Para las madres del campamento de Ladan, en la ciudad de Dollow, la supervivencia es su única preocupación; no les importa la guerra con Irán ni cómo UNICEF consigue los suministros necesarios para mantener el campamento en funcionamiento.
Los desplazados han huido de la sequía que ha asolado amplias zonas de este país del Cuerno de África tras cuatro temporadas de lluvias sin precipitaciones.
Tras haber perdido sus cosechas y su ganado, llegan al campamento, a menudo sin más que sus hijos.
Los trabajadores humanitarios de Ladan afirman que la guerra que asola Oriente Medio, a más de 3 mil kilómetros de distancia, ha dificultado su labor, interrumpiendo los suministros y disparando los precios del combustible.
Dar la alarma
UNICEF afirma tener suministros vitales por valor de 15,7 millones de dólares -incluidos alimentos terapéuticos, vacunas y mosquiteras- en tránsito o en preparación para su entrega a Somalia.
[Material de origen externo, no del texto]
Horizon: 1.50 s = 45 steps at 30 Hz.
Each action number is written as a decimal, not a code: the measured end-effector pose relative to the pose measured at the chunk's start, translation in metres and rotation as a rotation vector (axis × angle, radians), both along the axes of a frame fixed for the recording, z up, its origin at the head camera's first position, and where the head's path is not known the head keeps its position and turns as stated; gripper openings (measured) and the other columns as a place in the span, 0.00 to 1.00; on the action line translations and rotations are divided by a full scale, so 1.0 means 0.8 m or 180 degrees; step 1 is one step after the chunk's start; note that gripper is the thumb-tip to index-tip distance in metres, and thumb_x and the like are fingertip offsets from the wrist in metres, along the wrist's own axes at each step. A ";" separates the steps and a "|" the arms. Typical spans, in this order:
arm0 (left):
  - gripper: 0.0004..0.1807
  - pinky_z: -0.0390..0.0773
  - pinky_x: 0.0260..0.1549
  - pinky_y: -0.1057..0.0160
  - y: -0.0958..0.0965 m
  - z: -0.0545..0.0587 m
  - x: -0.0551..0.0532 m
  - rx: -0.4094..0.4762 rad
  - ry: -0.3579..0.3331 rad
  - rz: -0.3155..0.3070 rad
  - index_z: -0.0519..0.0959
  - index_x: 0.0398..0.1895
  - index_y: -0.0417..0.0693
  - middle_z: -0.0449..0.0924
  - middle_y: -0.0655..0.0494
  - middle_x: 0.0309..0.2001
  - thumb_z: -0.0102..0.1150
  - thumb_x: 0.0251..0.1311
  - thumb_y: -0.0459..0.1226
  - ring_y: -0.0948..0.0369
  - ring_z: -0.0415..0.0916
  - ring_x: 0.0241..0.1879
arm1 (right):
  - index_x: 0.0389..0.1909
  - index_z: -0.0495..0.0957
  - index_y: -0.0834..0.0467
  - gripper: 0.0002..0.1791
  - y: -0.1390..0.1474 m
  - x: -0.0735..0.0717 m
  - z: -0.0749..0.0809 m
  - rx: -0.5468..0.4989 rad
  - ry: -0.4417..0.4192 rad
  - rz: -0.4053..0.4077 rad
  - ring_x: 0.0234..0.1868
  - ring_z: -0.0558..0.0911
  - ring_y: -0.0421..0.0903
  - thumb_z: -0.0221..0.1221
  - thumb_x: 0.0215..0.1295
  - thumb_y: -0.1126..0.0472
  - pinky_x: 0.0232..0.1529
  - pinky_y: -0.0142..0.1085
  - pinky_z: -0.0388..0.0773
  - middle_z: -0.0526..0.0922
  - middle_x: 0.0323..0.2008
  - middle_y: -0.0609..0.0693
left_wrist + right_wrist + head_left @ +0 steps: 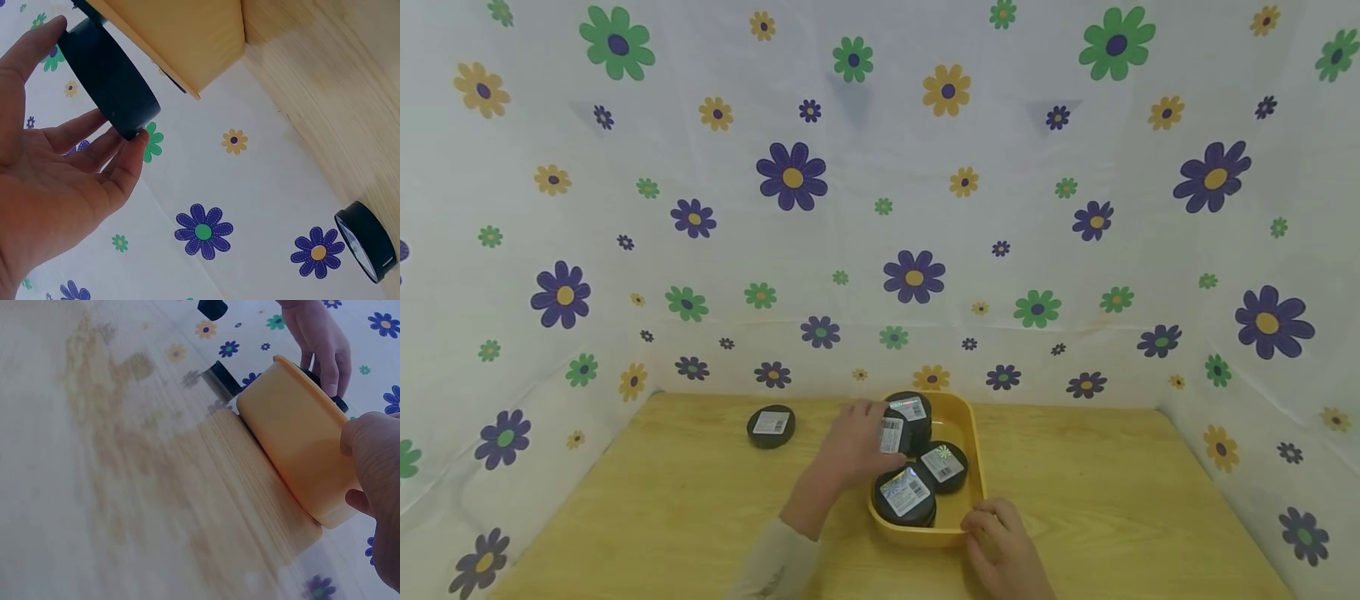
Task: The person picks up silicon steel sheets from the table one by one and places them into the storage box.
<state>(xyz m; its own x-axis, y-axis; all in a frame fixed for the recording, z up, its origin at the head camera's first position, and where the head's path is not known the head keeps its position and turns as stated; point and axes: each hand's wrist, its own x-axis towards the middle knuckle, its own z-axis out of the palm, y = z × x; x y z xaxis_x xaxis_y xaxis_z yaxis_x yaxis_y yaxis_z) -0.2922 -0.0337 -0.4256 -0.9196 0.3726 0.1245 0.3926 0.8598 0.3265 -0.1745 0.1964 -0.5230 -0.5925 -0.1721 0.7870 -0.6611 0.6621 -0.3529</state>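
My left hand is over the left side of a yellow tray. It grips a flat round black container by its edge, thumb on one side and fingers on the other. In the head view that container's white barcode label faces up, partly covered by the hand. Inside the tray sit more black containers, one at the back, one in the middle and one at the front left. With thumb and fingers, my right hand holds the tray's near right corner.
Another labelled black container lies on the wooden table, left of the tray. White cloth with purple, green and yellow flowers rises along the table's back and sides.
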 end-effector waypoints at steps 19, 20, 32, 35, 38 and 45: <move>0.44 0.73 0.58 0.50 0.037 0.005 0.000 -0.0156 0.0355 -0.0342 0.68 0.66 0.41 0.73 0.42 0.60 0.71 0.50 0.55 0.46 0.70 0.57 | 0.34 0.79 0.52 0.22 -0.001 -0.001 0.002 -0.0001 -0.0029 0.0110 0.42 0.75 0.41 0.70 0.38 0.77 0.51 0.22 0.68 0.75 0.41 0.45; 0.44 0.73 0.57 0.50 0.039 0.004 -0.001 -0.0171 0.0368 -0.0353 0.68 0.66 0.41 0.73 0.43 0.60 0.71 0.50 0.55 0.47 0.70 0.58 | 0.34 0.79 0.53 0.22 -0.001 -0.001 0.002 -0.0002 -0.0044 0.0113 0.42 0.75 0.41 0.69 0.38 0.76 0.50 0.22 0.68 0.75 0.41 0.45; 0.41 0.75 0.56 0.51 0.065 0.001 -0.001 -0.0226 0.0299 -0.0492 0.67 0.67 0.47 0.71 0.45 0.61 0.69 0.54 0.56 0.47 0.68 0.59 | 0.34 0.79 0.53 0.19 0.000 -0.005 -0.005 -0.0036 0.0148 0.0197 0.41 0.74 0.43 0.69 0.43 0.75 0.48 0.24 0.69 0.75 0.40 0.46; 0.40 0.73 0.58 0.50 0.072 -0.001 -0.001 -0.0291 0.0270 -0.0528 0.67 0.67 0.48 0.71 0.46 0.61 0.68 0.56 0.55 0.47 0.68 0.61 | 0.34 0.79 0.53 0.19 0.001 -0.004 -0.007 -0.0042 0.0143 0.0190 0.41 0.74 0.43 0.69 0.42 0.75 0.49 0.24 0.69 0.75 0.40 0.46; 0.39 0.71 0.60 0.50 0.078 -0.004 -0.001 -0.0395 0.0235 -0.0550 0.66 0.67 0.49 0.70 0.46 0.63 0.67 0.57 0.56 0.47 0.68 0.62 | 0.34 0.79 0.53 0.23 0.001 -0.003 -0.006 -0.0040 0.0156 0.0175 0.41 0.74 0.43 0.69 0.35 0.78 0.49 0.23 0.68 0.76 0.40 0.47; 0.40 0.73 0.59 0.50 0.089 -0.016 -0.006 -0.0700 0.0216 -0.0575 0.66 0.67 0.51 0.72 0.47 0.62 0.65 0.57 0.60 0.48 0.69 0.62 | 0.35 0.79 0.53 0.25 0.001 -0.003 -0.002 -0.0016 0.0203 0.0157 0.41 0.74 0.43 0.70 0.35 0.79 0.48 0.24 0.69 0.75 0.40 0.46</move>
<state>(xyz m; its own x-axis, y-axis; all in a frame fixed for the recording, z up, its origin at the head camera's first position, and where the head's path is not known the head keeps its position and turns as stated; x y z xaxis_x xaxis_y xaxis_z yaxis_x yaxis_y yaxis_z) -0.2972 0.0373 -0.4387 -0.8282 0.5544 0.0817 0.5603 0.8212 0.1077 -0.1771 0.1973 -0.5246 -0.5320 -0.1959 0.8237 -0.7142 0.6264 -0.3123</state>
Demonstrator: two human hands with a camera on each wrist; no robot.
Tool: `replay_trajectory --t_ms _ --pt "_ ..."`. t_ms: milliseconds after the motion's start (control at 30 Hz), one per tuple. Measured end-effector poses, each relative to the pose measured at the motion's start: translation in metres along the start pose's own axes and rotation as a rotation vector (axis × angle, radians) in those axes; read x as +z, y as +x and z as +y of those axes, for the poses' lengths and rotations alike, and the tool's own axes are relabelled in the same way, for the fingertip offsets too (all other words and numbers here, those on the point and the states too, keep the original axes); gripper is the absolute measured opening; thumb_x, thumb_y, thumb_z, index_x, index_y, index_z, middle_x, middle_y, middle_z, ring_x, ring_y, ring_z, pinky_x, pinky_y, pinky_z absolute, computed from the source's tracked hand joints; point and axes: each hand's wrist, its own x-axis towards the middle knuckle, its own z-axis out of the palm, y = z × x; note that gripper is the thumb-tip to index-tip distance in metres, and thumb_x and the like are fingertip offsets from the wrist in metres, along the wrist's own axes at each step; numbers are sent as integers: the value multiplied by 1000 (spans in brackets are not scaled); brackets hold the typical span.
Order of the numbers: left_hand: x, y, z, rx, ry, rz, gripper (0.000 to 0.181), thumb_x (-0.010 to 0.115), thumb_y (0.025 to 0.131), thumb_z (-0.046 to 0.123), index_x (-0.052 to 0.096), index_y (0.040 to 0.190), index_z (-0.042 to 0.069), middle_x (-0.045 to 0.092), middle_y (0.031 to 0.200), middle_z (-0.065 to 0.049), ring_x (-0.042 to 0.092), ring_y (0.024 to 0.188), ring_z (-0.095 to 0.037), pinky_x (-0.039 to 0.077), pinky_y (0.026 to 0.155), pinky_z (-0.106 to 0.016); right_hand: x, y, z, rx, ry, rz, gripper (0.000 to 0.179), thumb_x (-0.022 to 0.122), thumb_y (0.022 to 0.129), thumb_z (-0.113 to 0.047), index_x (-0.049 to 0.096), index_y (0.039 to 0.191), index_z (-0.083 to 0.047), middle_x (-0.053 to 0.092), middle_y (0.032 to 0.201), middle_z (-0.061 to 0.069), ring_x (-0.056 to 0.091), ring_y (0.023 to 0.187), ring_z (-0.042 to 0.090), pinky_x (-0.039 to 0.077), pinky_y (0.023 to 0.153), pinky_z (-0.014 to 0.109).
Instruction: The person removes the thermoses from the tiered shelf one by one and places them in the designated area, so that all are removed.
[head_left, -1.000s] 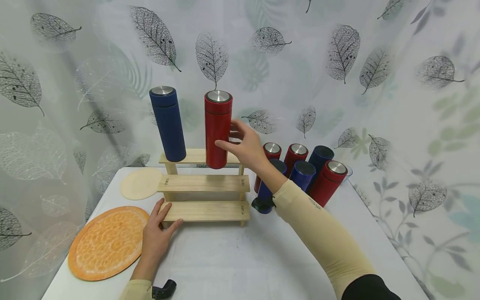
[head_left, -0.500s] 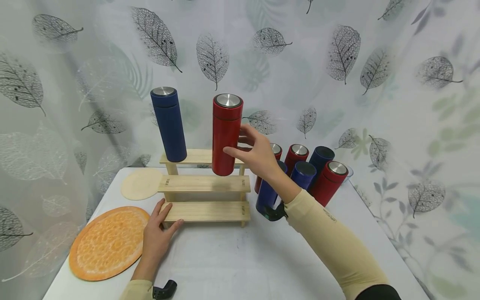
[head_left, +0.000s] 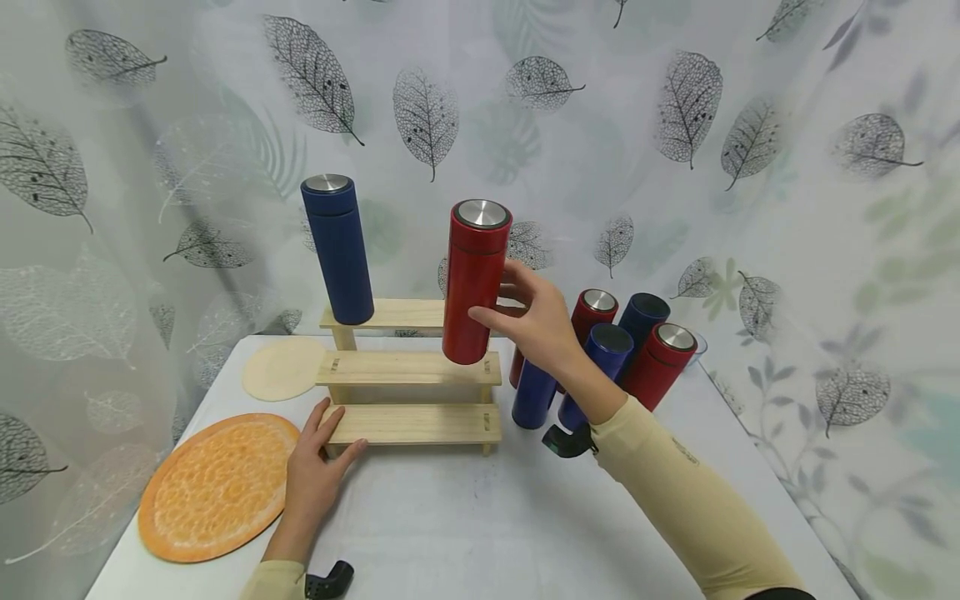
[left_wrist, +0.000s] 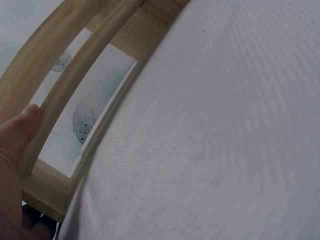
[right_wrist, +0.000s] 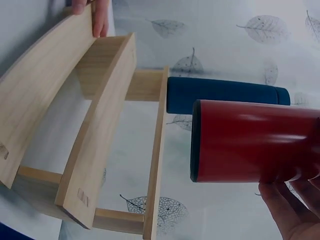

Sin embargo, la llegada de esos envíos es ahora incierta.
Según la agencia de la ONU, los costes de transporte podrían aumentar entre un 30% y un 60%, e incluso duplicarse en algunas rutas, al tiempo que se incrementan las probabilidades de retrasos causados?, por desvíos y acumulación de casos.
Durante una visita a Dollow el miércoles, Catherine Russell, directora ejecutiva de UNICEF, afirmó que la guerra con Irán ha supuesto un "duro golpe para el sistema" que afecta al trabajo de la agencia sobre el terreno en Somalia.